Fév 16 2015

Air Cocaïne : la justice française s’invite à Saint-Domingue (Le Point)

Air Cocaïne : la justice française s’invite à Saint-Domingue

Justice, lundi 16 février 2015

Par Marc Leplongeon
EXCLUSIF. Deux semaines avant l’ouverture du procès en République dominicaine, les pilotes vont recevoir la visite de la juge d’instruction française…

Après plus d’un an de détention provisoire et des mois d’interdiction de quitter la République dominicaine, le dénouement est proche pour les quatre Français mis en cause dans l’affaire Air Cocaïne. En attendant leur procès, qui doit se tenir du 9 au 13 mars prochain, les pilotes doivent affronter un dernier rebondissement : la venue à Saint-Domingue fin février de Christine Saunier-Ruellan, juge d’instruction chargée du volet français de l’affaire. Une initiative déroutante à la veille d’une audience capitale…

Dans cette affaire hors du commun, quatre personnes, Bruno Odos et Pascal Fauret (les pilotes), Alain Castany (membre de l’équipage) et Nicolas Pisapia (le passager), sont suspectées d’avoir participé à un vaste trafic international de drogue. Tous quatre sont interpellés en mars 2013 sur le tarmac de l’aéroport de Punta Cana, à bord d’un Falcon 50 appartenant à l’homme d’affaires Alain Afflelou et loué à la compagnie SN THS. À l’intérieur, des centaines de kilos de cocaïne – la quantité précise varie selon les procès-verbaux… – sont saisis par la DNCD, l’agence antidrogue américaine.

Un timing surprenant

Très vite, l’affaire s’embrase. Des têtes tombent dans l’armée et les douanes dominicaines. Plus de cinquante personnes sont envoyées en détention provisoire. Mais les procès-verbaux bâclés, la corruption, une justice aléatoire et les fonctionnaires véreux finissent de jeter un voile opaque sur cette affaire. L’accusation se dégonfle et seule une petite quinzaine de prévenus, dont les quatre Français, s’assiéront finalement en mars sur les bancs du tribunal.

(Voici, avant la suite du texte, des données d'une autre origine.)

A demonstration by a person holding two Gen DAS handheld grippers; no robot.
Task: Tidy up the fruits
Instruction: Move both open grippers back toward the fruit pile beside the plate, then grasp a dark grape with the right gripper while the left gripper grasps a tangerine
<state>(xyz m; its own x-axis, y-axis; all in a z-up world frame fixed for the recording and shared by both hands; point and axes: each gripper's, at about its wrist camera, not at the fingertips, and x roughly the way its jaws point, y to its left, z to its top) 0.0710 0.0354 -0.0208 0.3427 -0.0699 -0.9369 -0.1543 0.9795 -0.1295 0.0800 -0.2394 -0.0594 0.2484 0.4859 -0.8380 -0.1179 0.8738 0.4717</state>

C’est donc dans ce contexte que la juge d’instruction française, deux semaines avant le début du procès dominicain, souhaite interroger les mis en cause. Alors même que ces derniers n’ont pas été interrogés par la justice française depuis leur interpellation en avril 2013, malgré plusieurs demandes de confrontation. Un timing surprenant, d’autant plus que, selon la convocation qui leur est parvenue, l’interrogatoire sera mené par le « magistrat local compétent ». « S’il s’agit du procureur qui a mené l’accusation, c’est un scandale, confie une source proche du dossier. C’est un moyen de pression supplémentaire sur les mis en cause, alors qu’en République dominicaine l’instruction est close depuis l’été dernier. »

La tension monte

Une experte aéronautique, désignée par la justice française, assistera également aux interrogatoires qui s’étaleront du 23 au 27 février. Les avocats français, pour la plupart, ont fait savoir en guise de protestation qu’ils n’assisteraient pas à ces rencontres.

Depuis deux ans, la tension n’a cessé de monter dans cette affaire. Les pilotes crient toujours leur innocence : « Demanderiez-vous à un chauffeur de taxi de vérifier le contenu des bagages de ses clients ? » interrogent-ils. Le Syndicat national des pilotes de ligne, soutenu par les instances internationales, avait menacé de boycotter la République dominicaine. Pendant qu’en arrière-plan le Quai d’Orsay noue un timide contact, voulant s’épargner un incident diplomatique et une nouvelle affaire Florence Cassez. Seuls certains élus, comme la sénatrice Joëlle Garriaud-Maylam, se sont emparés du dossier.

Si les quatre Français venaient à être relaxés en République dominicaine, une autre étape judiciaire les attend en France, où ils sont toujours mis en examen. La juge Christine Saunier-Ruellan enquête depuis de longs mois sur les relations, écoutes téléphoniques et flux financiers des mis en cause. Sans la moindre trace de drogue, c’est un des seuls leviers à sa disposition. Et la magistrate en use abondamment.